Hell, if nothing else, it’s certainly a vast improvement over both AvP films.
While the cinematic fate of Alien is currently in a state of undetermined limbo (Neill Blomkamp having moved onto RoboCop and Ridley Scott having moved into motion picture purgatory), it’s been a good year for Alien fans in terms of EU. Last April, Titan Books published Alex White’s critically lauded Cold Forge , and this November will see the much anticipated comic book adaptation of William Gibbon’s original Alien 3 script. In the interim, fans feverish for more Alien fodder can revisit the 2016 Dark Horse cross-title event, Life and Death.
Much akin to the Fire and Stone arc, Life and Death is a crossover story that takes place across Dark Horse’s Predator, Prometheus, Aliens and AvP titles.
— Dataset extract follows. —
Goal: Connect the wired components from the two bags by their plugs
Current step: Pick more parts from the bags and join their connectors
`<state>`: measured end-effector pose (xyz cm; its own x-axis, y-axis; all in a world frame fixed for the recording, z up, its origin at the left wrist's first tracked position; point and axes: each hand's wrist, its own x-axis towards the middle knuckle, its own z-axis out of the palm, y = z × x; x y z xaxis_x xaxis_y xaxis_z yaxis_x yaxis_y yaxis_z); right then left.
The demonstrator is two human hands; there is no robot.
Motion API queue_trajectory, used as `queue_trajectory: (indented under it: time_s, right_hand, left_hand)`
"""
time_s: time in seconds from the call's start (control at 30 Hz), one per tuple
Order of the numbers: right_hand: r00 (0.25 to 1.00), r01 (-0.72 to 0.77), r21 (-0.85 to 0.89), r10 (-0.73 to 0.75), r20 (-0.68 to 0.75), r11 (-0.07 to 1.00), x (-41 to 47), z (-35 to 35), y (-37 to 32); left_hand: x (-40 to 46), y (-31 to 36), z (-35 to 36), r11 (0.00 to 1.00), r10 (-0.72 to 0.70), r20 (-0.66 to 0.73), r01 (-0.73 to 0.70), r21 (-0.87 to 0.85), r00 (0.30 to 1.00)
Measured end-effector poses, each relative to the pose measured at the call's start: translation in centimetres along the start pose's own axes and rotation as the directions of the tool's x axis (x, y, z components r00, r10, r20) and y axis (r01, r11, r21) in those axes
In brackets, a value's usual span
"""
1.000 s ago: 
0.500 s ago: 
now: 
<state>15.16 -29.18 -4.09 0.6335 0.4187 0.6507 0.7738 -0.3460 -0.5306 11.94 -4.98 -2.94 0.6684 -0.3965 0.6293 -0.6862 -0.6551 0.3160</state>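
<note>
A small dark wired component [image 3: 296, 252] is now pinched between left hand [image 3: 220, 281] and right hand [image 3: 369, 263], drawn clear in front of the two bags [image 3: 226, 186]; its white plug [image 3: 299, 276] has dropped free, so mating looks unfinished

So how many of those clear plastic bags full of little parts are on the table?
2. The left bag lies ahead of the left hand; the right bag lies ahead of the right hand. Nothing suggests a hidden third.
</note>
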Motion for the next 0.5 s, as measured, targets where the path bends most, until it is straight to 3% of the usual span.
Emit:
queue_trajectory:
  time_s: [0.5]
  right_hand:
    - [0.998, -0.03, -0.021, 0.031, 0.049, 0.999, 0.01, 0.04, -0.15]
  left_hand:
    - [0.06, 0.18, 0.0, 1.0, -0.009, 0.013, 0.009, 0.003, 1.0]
Aside from simply pitting the classic xenomorph against the galaxy’s deadliest sports hunter, the Predator (two creatures that first locked corrugated claws back in issue 36 of Dark Horse Presents), Life and Death also includes disparate elements from Prometheus such as the engineers and the infamous vases of black goo. All issues of this miniseries can now be obtained in a collectible hardcover, but is this heavyweight mashup truly worth you time?
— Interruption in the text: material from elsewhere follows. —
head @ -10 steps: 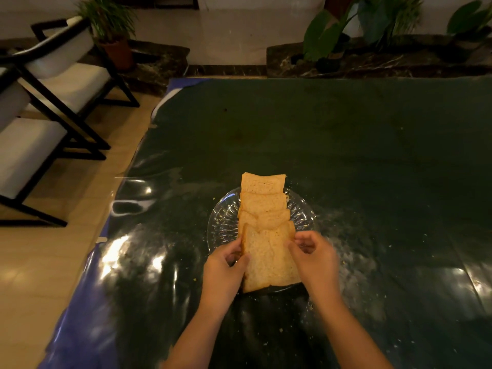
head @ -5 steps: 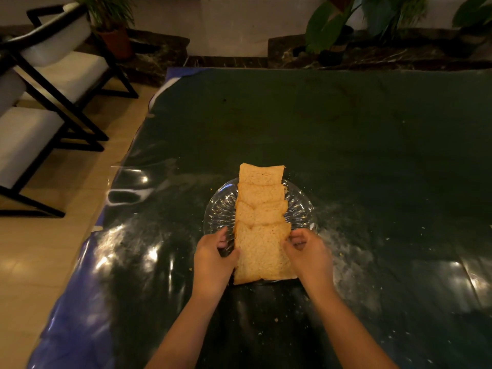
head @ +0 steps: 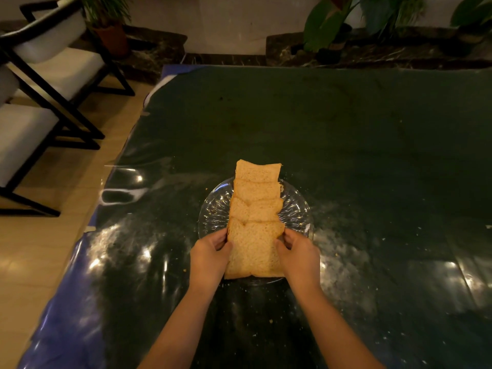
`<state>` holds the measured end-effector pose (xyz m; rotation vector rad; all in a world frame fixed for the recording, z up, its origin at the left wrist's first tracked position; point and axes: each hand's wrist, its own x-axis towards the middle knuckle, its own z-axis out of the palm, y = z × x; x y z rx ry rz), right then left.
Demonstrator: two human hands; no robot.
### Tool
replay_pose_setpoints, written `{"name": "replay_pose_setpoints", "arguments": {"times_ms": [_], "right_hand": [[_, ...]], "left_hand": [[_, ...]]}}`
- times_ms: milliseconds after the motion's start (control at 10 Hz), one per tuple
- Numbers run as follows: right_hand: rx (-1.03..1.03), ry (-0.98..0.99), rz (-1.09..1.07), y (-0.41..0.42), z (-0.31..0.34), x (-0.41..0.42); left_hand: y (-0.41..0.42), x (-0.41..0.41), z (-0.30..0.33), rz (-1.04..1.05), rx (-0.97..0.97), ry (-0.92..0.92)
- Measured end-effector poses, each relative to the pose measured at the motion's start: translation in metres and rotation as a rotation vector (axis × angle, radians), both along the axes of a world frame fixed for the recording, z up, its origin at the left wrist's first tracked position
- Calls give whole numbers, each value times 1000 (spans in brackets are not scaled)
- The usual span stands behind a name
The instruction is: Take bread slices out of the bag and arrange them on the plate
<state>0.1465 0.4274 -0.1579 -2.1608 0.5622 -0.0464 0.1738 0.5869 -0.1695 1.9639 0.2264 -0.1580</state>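
Observation:
A clear glass plate (head: 295, 209) sits on the dark green table. Several bread slices (head: 256, 193) lie on it in an overlapping row that runs away from me and sticks out past the far rim. The nearest slice (head: 254, 249) lies flat on top at the near end. My left hand (head: 210, 255) grips its left edge and my right hand (head: 299, 255) grips its right edge, fingers curled around the crust. No bag is in view.
Crumbs are scattered on the plastic-covered table (head: 372, 155) around the plate. The table's left edge (head: 80, 262) drops to a wooden floor. White chairs with black frames (head: 40, 83) stand at the left. Potted plants (head: 332, 25) line the far wall.
The nearest slice was tilted up on its near edge a second ago; it now lies flatter on the row. Both hands stayed on its sides. My head has shifted slightly.

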Motion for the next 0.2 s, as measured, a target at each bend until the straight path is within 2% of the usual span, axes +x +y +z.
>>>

Taking place some 43 years after Aliens and about a year after the events of Fire and Stone, Life and Death‘s story begins with the United States Colonial Marines (USCM) setting down on the jungle-laden planetoid of LV-797. Assigned as security detail to Weyland-Yutani exec Lorimer, who suspects unlicensed asset stripping on the notorious company’s future terraforming endeavor, Captain Pager and our troupe of colorful interplanetary jarheads come face to face with a threat far more sinister than pirate prospectors, they face off against a hunting party of Predators. Escaping LV-797 on a derelict spacecraft, our marines find themselves out of the frying pan and into the fire as they involuntarily land on Prometheus planet LV-223 wherein engineers, xenomorphs and more Predators lay in wait.
Andrea Mutti (The Girl with the Dragon Tattoo), Moritat (Elephantmen) and Brian Albert Thies (Star Wars: Legacy) compromise the team of contributing artists on the book, and they do a more than serviceable job of fleshing out this xenocentric world. As with most Dark Horse comics centered around the xenomorph, the book utilizes much of the costuming and aesthetics of James Cameron’s Aliens (Colonial Marines, pulse rifles, an APC, Vietnam tailored drop ships, etc.). This isn’t necessarily a bad thing — however, one of the reasons the comic Dead Orbit and the game Alien: Isolation were so refreshing was that they avoided this in favor of an aesthetic more closely related to Ridley Scott’s original film.
While the story, courtesy of Marvel scribe Dan Abnett, pales in comparison to other, more streamlined Dark Horse/Aliens titles such as Dead Orbit or the currently running Dust to Dust, Abnett’s ambitions appear to lie elsewhere. The story’s appeal derives from sandboxing all these disparate characters the way a child of the 90s would do with their Kenner Aliens/Predator action figures (or adults of today, for that matter, via NECA). If you’re looking to see the Predator take on colonial marines, it’s here. If you want to see an engineer go toe to toe with an alien queen, it’s here. Xenomorph hybrids? All here in the pages. The book even goes on to feature a Predator/engineer grudge match which, while fun, does showcase the overlapping similarities between these two, tech-based titans licensed by 20th Century Fox.
The book’s by no means a must read; however, if you’ve enjoyed Fire and Stone, Life and Death delivers much of the same. Considering the story’s multitude of characters, the comic avoids being overly convoluted. Hell, if nothing else, it’s certainly a vast improvement over both AvP films.